Pedro Sánchez seems to have taken note of Sumar. Much more than that: the President of the Government has taken note of the enormous demobilization of the left-wing electorate that all the polls detect, as inflation grows in people's pockets, uncertainty stains the European horizon and the infected noise seized the public debate.

After the swerve over Western Sahara (March) and after the NATO festival at the Prado Museum (June), Sánchez once again veers to the left in the Congress of Deputies.

In a long speech, very well written and not so well pronounced - the president thrives on parliamentary rejoinders, but fails to interpret the dramatic pieces with conviction - the head of the Executive went to Congress today to announce the adoption of a of national-popular war.

Free monthly pass on commuter trains throughout Spain from September to the end of the year, to encourage the use of public transport and reduce spending on gasoline. Special tax on bank profits, due to the rise in interest rates. Tax on energy companies for windfall profits from the chilling price increase.

Measures that two months ago would have made the Minister of Economy, Nadia Calviño, dizzy, have been announced today with tremendous conviction by the Prime Minister.

Measures riveted with the following expression: "We are not going to allow a few to benefit from the sacrifice of many." free trains; special tax on electricity, gas and oil companies; special tax on banks. A serious battle for the social equity of scholarships for students, in the face of the Madrid experiment to favor the upper middle class.

This is the bonus that Sánchez has delivered to the controversial Spanish society, while accusing the opposition of being "catastrophist". The gratuity of the trains will not be denigrated by many. Taxes on energy companies and banking will cause a huge media stir.
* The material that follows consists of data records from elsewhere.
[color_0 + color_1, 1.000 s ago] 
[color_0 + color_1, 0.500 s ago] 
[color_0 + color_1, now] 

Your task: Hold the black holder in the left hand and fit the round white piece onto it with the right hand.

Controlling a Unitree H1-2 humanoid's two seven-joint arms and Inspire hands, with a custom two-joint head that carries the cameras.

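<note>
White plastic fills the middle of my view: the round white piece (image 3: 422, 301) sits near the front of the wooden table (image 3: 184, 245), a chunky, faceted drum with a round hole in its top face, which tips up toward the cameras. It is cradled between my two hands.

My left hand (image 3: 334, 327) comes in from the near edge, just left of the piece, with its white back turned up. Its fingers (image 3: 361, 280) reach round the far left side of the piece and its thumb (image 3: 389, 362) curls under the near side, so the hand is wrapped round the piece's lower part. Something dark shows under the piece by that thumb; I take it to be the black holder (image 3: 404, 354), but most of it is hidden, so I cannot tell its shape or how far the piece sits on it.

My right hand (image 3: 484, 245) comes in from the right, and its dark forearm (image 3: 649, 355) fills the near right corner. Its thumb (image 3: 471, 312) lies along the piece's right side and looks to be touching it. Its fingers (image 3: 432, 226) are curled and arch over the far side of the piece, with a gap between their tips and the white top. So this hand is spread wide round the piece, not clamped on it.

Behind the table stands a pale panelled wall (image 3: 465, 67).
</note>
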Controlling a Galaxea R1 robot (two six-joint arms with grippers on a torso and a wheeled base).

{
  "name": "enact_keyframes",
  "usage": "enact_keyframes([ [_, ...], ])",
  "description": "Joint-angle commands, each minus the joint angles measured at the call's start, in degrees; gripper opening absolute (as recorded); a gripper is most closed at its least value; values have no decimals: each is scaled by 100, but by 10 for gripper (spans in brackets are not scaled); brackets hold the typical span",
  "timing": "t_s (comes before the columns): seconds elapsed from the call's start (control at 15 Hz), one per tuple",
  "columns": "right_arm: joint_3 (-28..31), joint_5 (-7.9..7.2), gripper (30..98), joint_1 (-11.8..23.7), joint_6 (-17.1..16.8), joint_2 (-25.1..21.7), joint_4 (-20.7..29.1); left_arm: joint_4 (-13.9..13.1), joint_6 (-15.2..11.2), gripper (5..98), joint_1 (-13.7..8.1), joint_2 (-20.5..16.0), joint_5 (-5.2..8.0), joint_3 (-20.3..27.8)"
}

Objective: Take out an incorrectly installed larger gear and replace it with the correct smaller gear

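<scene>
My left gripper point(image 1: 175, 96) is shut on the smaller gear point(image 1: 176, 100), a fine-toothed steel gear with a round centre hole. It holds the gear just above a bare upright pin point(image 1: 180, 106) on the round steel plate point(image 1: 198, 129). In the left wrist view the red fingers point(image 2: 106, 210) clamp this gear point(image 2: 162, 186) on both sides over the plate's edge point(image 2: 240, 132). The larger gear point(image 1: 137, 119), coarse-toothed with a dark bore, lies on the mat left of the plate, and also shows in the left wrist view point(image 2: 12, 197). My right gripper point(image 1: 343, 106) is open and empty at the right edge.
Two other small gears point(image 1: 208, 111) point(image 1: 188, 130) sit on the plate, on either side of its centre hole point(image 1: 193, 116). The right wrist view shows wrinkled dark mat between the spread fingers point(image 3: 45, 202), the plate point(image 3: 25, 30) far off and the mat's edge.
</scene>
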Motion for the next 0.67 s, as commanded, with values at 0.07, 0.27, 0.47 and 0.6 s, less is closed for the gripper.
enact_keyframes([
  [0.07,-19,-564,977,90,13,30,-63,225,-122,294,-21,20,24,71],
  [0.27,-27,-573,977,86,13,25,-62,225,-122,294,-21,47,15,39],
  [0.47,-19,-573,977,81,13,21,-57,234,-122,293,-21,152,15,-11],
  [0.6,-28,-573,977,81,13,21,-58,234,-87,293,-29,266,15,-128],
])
Sánchez is also looking for that stir to tune in with the annoyed and disillusioned voter.

The more they attack him for these measures, accusing him of being a leftist and of having succumbed to the demands of United We Can, the better for him. With this plan, Sánchez intends to recover the popular breath that today the polls deny him. I want to see you there, Alberto Núñez Feijóo. There you are, Isabel Díaz Ayuso.

In a speech absolutely focused on the present, the president has tried to introduce meaning and epicness to the material exposure of Spanish society to the war in Ukraine. The war unleashed by Russia last February energizes Poles and Lithuanians, whose former states and kingdoms came to dominate parts of the phenomenal plain that stretches from Lviv to Kharkiv.

The Ukraine drama tells them about their past and their future, if one day Russia decides to invade them again. For much the same reasons, the ongoing war matters a lot to Latvians and Estonians. It mobilizes Finns and Swedes. It confirms the old Atlanticism of the Norwegians. It does not leave any Eastern European country indifferent, whatever its historical relations with Moscow.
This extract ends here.